His voice faltered when Ronan threw his bag down by the bed and all-but ripped open one of his drawers.

"Who are you," Ronan said. Amir hesitated at the top of the stairs.

Another infuriating silence, then, "What?"

"Who," Ronan whipped around to face him. "Are you?"

He wanted to hear it directly.

Amir looked like he'd had the wind knocked out of him. "I am...Rainer, third son of Queen Nazia."

Ronan breezed past him with a clean shirt slapped over his shoulder. "Looking good for a sickly prince," he huffed, jogging down the stairs.

"That was always a hoax." Amir hurried behind him. "A ruse to cover up the birth of an illegitimate heir."

"Must've gotten a real laugh watching me and Vito fall out over a plan that was never possible to begin with."

He had reached the kitchen. He snatched some washcloths from the shelf, then the nearly-full bottle of whiskey Amos had gifted him after his first month of work.

"No part of that was funny to me," Amir said tightly. "Why would you say that?"

"Why would you lie to me?"

The pot on the hearth rattled as Ronan's hand came down on it. He had raised his voice; it seemed to echo. "I understand," he tried to school his tone and mostly failed. He was relieved to find the pot wasn't empty. "Why you might've at the start, when I lived at the house."

There was no telling what Vito – what any of them, really – would have done with that information. As long as Ronan had been one of the Merry Men, he'd been a threat.

But he hadn't been one of them for months.

Quietly, Amir said, "Your dream is to leave this island. You need money to do that."

Ronan froze and nearly dropped the pot. "Are you fucking serious?" Water swished when he turned. Amir's face was shadowed with guilt. "After all this time, you think I'd sell you out?"

Amir grimaced. "No! No, that was– yes, maybe, for a while, but then I was just..." Distress darkened his eyes as Ronan stormed past him toward the living room. "I was scared. I thought you would turn me away the second you knew."

Ronan dropped to a kneel before the wooden chair, sending water splashing. "I am so tired," the whiskey bottle clinked as he roughly set it down, "of people keeping the truth from me and acting like it's some great show of devotion. There is no affection in taking away my chance to choose for myself."

"You're right, I'm sorry, I was going to tell you–"

"When?" Ronan seethed. "Why is it I only find out these things when it's my ass on the line? Sit down," he demanded, then mumbled to himself, "I'm such an idiot."

"You aren't."

"I am! Fool me once, fool me twice– Christ, I thought I knew you. Sit down."

Amir's voice wavered with a fear that wasn't there before. "Of course you know me."

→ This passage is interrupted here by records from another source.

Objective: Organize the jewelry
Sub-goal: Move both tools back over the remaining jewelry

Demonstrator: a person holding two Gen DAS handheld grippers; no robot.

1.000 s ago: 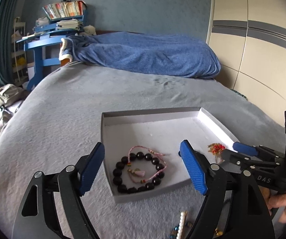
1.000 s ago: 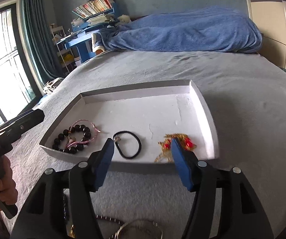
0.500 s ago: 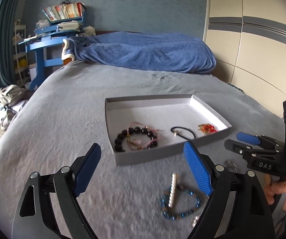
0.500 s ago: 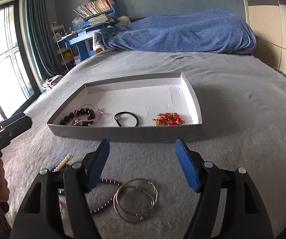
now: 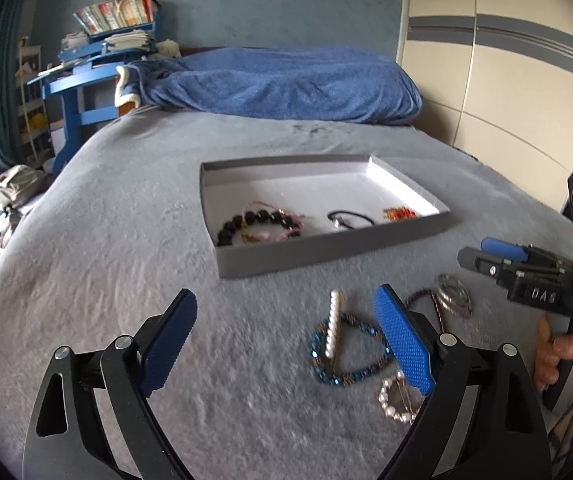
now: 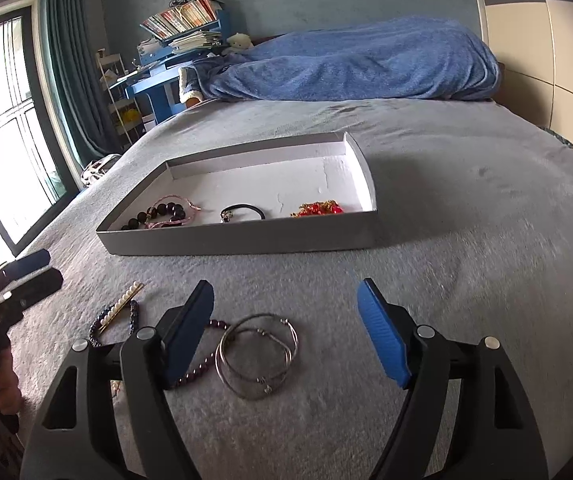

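Note:
A shallow grey box lies on the grey bedspread. Inside are a black bead bracelet with pink cord, a black hair tie and a red-gold piece. Loose on the bed in front of it: a pearl clip on a blue bead bracelet, a pearl bracelet, a dark purple bead bracelet and silver bangles. My left gripper is open and empty. My right gripper is open and empty just above the bangles.
A blue blanket lies heaped at the bed's far end. A blue desk with books stands beyond on the left, a window further left, and wardrobe doors on the right.
Both grippers have pulled back from the box toward the near side of the bed, and stay open. The loose jewelry in front of the box has come into view.

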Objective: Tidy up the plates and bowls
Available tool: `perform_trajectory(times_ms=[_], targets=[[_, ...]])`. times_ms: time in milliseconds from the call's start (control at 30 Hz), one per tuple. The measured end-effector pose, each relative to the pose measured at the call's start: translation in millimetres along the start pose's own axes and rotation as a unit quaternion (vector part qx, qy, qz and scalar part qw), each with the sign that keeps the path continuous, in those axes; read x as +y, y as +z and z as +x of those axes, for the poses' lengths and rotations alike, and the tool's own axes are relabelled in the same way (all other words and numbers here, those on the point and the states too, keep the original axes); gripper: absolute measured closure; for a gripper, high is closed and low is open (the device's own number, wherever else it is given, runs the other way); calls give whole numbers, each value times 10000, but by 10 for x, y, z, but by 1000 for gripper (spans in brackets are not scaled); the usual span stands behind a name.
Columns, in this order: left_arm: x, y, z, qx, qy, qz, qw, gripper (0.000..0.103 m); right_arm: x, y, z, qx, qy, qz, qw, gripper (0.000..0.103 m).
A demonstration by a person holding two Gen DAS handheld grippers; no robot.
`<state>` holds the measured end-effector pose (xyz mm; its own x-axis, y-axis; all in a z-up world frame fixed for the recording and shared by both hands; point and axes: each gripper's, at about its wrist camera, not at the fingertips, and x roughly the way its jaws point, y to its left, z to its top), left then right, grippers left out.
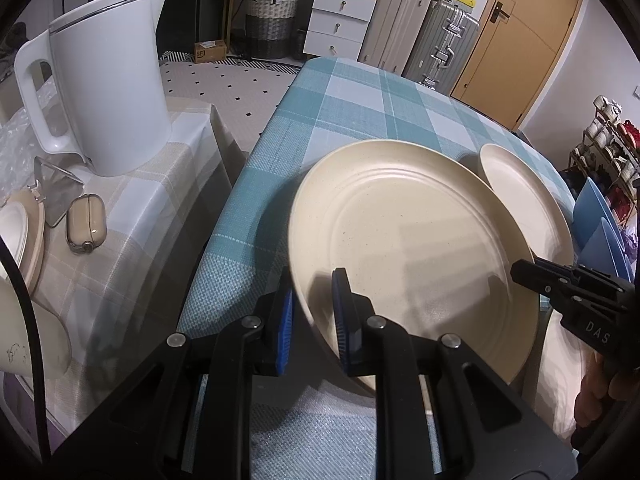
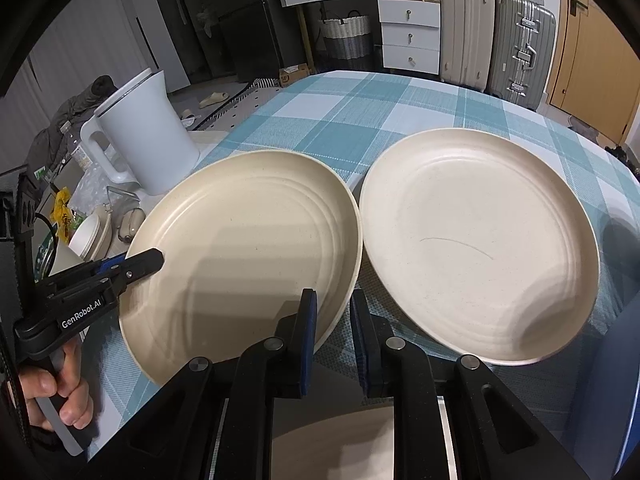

Ronan gave a humorless laugh as he swiped the shirt from his shoulder. He slipped two fingers into his boot for his knife and made a cut centimeters from the hem. Digging his fingers in, he tore until he had a long, white loop of linen. "I am starting to think I could spend a lifetime trying to know you in vain."

Ronan hated being lied to. He ripped the loop into a strip.

"Don't say that," Amir pleaded. "Please don't say that."

"For the love of God, sit down."

Amir planted himself in the chair and Ronan took his arm without preamble. Blood had never made him queasy, but seeing it on Amir was nauseating. His sleeve was sticky with it.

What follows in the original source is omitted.